▶ INSTRUCTIONS TO FOLLOW: Print the records exactly. Miss nothing.

Data records
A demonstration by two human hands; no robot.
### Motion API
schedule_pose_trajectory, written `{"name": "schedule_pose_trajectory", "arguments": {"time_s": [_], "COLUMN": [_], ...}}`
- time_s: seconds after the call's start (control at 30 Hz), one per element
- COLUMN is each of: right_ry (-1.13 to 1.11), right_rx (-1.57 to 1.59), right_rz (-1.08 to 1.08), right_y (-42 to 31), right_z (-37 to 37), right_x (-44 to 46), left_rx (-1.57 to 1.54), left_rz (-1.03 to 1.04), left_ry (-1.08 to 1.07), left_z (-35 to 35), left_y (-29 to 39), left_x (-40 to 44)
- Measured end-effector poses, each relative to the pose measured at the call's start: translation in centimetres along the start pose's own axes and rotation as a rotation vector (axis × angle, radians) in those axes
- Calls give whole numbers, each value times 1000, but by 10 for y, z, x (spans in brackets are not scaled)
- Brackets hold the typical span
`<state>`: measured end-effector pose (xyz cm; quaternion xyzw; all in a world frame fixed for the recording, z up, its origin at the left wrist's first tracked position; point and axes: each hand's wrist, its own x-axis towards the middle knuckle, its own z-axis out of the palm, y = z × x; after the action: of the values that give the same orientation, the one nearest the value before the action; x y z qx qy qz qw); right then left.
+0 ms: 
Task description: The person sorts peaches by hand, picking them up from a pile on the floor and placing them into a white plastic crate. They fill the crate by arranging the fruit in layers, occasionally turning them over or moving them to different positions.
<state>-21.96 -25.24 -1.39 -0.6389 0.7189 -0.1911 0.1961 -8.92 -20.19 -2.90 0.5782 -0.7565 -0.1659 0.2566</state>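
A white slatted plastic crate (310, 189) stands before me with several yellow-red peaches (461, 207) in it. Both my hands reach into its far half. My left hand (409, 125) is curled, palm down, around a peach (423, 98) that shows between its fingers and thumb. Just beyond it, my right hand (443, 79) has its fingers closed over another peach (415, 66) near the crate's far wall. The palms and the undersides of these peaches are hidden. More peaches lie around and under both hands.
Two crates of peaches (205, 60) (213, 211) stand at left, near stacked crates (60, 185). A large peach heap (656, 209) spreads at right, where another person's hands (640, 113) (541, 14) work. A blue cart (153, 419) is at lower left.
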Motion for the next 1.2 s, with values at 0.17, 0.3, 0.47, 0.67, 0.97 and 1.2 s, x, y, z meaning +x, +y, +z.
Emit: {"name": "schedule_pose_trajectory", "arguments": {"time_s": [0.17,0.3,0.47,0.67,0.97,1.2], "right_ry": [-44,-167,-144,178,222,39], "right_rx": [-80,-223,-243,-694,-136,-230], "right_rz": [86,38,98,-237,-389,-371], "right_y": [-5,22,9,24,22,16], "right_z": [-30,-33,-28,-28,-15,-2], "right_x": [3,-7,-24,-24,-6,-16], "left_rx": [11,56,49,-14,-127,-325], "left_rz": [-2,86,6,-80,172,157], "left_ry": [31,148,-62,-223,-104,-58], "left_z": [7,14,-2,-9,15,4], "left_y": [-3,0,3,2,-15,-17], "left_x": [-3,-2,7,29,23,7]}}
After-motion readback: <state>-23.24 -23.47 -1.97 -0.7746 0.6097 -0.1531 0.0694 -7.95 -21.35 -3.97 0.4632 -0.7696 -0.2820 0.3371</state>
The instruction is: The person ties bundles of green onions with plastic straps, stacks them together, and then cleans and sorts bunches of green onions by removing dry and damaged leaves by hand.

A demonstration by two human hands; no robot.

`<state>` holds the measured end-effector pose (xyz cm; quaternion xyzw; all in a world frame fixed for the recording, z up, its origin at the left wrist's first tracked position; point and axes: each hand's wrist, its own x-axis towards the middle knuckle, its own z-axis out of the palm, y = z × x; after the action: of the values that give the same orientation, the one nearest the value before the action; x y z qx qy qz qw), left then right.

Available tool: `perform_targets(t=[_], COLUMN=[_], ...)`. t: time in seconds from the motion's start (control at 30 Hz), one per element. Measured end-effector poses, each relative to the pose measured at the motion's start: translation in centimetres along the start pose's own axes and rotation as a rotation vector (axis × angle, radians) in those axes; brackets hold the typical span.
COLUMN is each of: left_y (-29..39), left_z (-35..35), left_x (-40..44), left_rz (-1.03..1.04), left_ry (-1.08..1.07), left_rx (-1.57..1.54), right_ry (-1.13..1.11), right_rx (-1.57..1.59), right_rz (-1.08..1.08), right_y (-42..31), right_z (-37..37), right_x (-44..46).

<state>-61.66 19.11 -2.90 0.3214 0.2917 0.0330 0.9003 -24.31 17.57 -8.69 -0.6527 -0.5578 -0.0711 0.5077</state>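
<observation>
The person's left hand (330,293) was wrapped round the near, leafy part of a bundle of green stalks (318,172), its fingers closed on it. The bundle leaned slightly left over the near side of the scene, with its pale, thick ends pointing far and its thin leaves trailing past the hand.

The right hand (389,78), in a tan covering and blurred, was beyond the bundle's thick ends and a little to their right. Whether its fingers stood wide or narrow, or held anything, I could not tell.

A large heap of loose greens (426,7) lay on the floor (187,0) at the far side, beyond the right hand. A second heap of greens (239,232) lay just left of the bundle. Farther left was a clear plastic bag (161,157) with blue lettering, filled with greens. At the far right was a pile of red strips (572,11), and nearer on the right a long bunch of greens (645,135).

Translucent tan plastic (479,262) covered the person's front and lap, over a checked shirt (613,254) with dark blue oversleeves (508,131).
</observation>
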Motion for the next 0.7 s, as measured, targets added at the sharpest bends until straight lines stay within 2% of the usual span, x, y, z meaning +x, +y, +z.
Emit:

▶ RESULT BELOW:
A demonstration by two human hands; no robot.
### Motion API
schedule_pose_trajectory, written `{"name": "schedule_pose_trajectory", "arguments": {"time_s": [_], "COLUMN": [_], ...}}`
- time_s: seconds after the call's start (control at 30 Hz), one per element
- COLUMN is each of: right_ry (-1.13 to 1.11), right_rx (-1.57 to 1.59), right_rz (-1.08 to 1.08), right_y (-42 to 31), right_z (-37 to 37), right_x (-44 to 46), left_rx (-1.57 to 1.54), left_rz (-1.03 to 1.04), left_ry (-1.08 to 1.07), left_z (-35 to 35), left_y (-29 to 39), left_x (-40 to 44)
- Measured end-effector poses, each relative to the pose measured at the call's start: translation in centimetres along the start pose's own axes and rotation as a rotation vector (axis × angle, radians) in those axes
- Calls give whole numbers, each value times 1000, but by 10 for y, z, x (spans in brackets are not scaled)
- Brackets hold the typical span
`<state>`: measured end-effector pose (xyz cm; quaternion xyzw; all in a world frame fixed for the recording, z up, its origin at the left wrist's first tracked position; point and axes: each hand's wrist, its own x-axis towards the middle knuckle, its own z-axis out of the palm, y = z × x; after the action: of the values that give the same orientation, the one nearest the value before the action; x y z qx qy qz qw); right then left.
+0 ms: 
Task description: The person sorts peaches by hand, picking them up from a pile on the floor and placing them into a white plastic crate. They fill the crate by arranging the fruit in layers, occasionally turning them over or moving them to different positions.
<state>-21.96 -25.24 -1.39 -0.6389 0.7189 -0.1911 0.1961 -8.92 -20.19 -2.90 0.5782 -0.7565 -0.1659 0.2566</state>
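A white slatted plastic crate (310, 189) stands before me with several yellow-red peaches (461, 207) in it. Both my hands reach into its far half. My left hand (409, 125) is curled, palm down, around a peach (423, 98) that shows between its fingers and thumb. Just beyond it, my right hand (443, 79) has its fingers closed over another peach (415, 66) near the crate's far wall. The palms and the undersides of these peaches are hidden. More peaches lie around and under both hands.
Two crates of peaches (205, 60) (213, 211) stand at left, near stacked crates (60, 185). A large peach heap (656, 209) spreads at right, where another person's hands (640, 113) (541, 14) work. A blue cart (153, 419) is at lower left.
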Motion for the next 1.2 s, with values at 0.17, 0.3, 0.47, 0.67, 0.97 and 1.2 s, x, y, z meaning +x, +y, +z.
Emit: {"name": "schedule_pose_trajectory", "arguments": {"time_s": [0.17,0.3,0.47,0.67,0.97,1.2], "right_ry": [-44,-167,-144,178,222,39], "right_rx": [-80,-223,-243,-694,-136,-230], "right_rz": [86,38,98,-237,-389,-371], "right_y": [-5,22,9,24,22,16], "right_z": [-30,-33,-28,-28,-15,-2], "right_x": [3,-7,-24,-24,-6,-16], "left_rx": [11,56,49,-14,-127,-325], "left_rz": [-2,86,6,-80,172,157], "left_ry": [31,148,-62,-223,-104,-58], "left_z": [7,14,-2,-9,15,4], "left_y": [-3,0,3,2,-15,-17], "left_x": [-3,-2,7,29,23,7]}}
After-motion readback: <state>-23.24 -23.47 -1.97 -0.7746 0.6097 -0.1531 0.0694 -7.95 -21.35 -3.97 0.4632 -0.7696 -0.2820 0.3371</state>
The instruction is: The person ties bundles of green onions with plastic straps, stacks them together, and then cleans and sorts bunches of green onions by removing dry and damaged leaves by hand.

A demonstration by two human hands; no robot.

`<state>` holds the measured end-effector pose (xyz cm; quaternion xyzw; all in a world frame fixed for the recording, z up, its origin at the left wrist's first tracked position; point and axes: each hand's wrist, its own x-axis towards the middle knuckle, its own z-axis out of the palm, y = z × x; after the action: of the values that give the same orientation, the one nearest the value before the action; x y z qx qy qz qw), left then right.

Available tool: `perform_targets(t=[_], COLUMN=[_], ...)`. t: time in seconds from the motion's start (control at 30 Hz), one per element. Measured end-effector poses, each relative to the pose measured at the motion's start: translation in centimetres along the start pose's own axes and rotation as a rotation vector (axis × angle, radians) in those axes; brackets hold the typical span.
COLUMN is each of: left_y (-29..39), left_z (-35..35), left_x (-40..44), left_rz (-1.03..1.04), left_ry (-1.08..1.07), left_rx (-1.57..1.54), right_ry (-1.13..1.11), right_rx (-1.57..1.59), right_rz (-1.08..1.08), right_y (-42..31), right_z (-37..37), right_x (-44..46).

<state>-61.66 19.11 -2.90 0.3214 0.2917 0.0330 0.9003 -24.31 17.57 -8.69 -0.6527 -0.5578 -0.0711 0.5077</state>
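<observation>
The person's left hand (330,293) was wrapped round the near, leafy part of a bundle of green stalks (318,172), its fingers closed on it. The bundle leaned slightly left over the near side of the scene, with its pale, thick ends pointing far and its thin leaves trailing past the hand.

The right hand (389,78), in a tan covering and blurred, was beyond the bundle's thick ends and a little to their right. Whether its fingers stood wide or narrow, or held anything, I could not tell.

A large heap of loose greens (426,7) lay on the floor (187,0) at the far side, beyond the right hand. A second heap of greens (239,232) lay just left of the bundle. Farther left was a clear plastic bag (161,157) with blue lettering, filled with greens. At the far right was a pile of red strips (572,11), and nearer on the right a long bunch of greens (645,135).

Translucent tan plastic (479,262) covered the person's front and lap, over a checked shirt (613,254) with dark blue oversleeves (508,131).
</observation>
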Motion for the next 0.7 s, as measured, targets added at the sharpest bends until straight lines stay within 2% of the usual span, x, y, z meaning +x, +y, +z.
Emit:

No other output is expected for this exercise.